### About this exercise
Repeat the listing below exactly.

### Given information
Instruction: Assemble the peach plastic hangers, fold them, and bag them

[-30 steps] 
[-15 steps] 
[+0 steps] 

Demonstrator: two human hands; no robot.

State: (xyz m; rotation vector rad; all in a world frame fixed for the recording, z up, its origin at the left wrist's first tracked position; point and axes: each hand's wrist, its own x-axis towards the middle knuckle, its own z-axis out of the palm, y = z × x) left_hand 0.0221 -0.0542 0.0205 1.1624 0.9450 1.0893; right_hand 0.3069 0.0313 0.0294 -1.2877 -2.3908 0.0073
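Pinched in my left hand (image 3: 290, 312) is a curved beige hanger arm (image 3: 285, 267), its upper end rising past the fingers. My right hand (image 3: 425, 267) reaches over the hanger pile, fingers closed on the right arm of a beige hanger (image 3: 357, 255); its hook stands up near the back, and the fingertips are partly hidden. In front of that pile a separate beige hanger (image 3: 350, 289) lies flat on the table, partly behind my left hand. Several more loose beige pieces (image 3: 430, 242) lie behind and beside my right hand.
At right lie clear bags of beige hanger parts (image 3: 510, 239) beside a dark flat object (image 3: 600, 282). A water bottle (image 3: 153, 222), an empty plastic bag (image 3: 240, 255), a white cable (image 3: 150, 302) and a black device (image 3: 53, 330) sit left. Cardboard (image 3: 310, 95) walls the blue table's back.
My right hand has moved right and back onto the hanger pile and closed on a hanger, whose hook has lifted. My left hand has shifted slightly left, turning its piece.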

### Response below
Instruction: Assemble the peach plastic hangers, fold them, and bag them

[-30 steps] 
[-15 steps] 
[+0 steps] 

Demonstrator: two human hands; no robot.

State: (xyz m; rotation vector rad; all in a world frame fixed for the recording, z up, its origin at the left wrist's first tracked position; point and axes: each hand's wrist, its own x-axis towards the middle knuckle, its own z-axis out of the palm, y = z × x) left_hand 0.0221 -0.0542 0.0205 1.1624 0.9450 1.0893; right_hand 0.3069 0.0313 0.0294 -1.2877 -2.3908 0.0073
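Pinched in my left hand (image 3: 290, 312) is a curved beige hanger arm (image 3: 285, 267), its upper end rising past the fingers. My right hand (image 3: 425, 267) reaches over the hanger pile, fingers closed on the right arm of a beige hanger (image 3: 357, 255); its hook stands up near the back, and the fingertips are partly hidden. In front of that pile a separate beige hanger (image 3: 350, 289) lies flat on the table, partly behind my left hand. Several more loose beige pieces (image 3: 430, 242) lie behind and beside my right hand.
At right lie clear bags of beige hanger parts (image 3: 510, 239) beside a dark flat object (image 3: 600, 282). A water bottle (image 3: 153, 222), an empty plastic bag (image 3: 240, 255), a white cable (image 3: 150, 302) and a black device (image 3: 53, 330) sit left. Cardboard (image 3: 310, 95) walls the blue table's back.
My right hand has moved right and back onto the hanger pile and closed on a hanger, whose hook has lifted. My left hand has shifted slightly left, turning its piece.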

There's no more to the answer.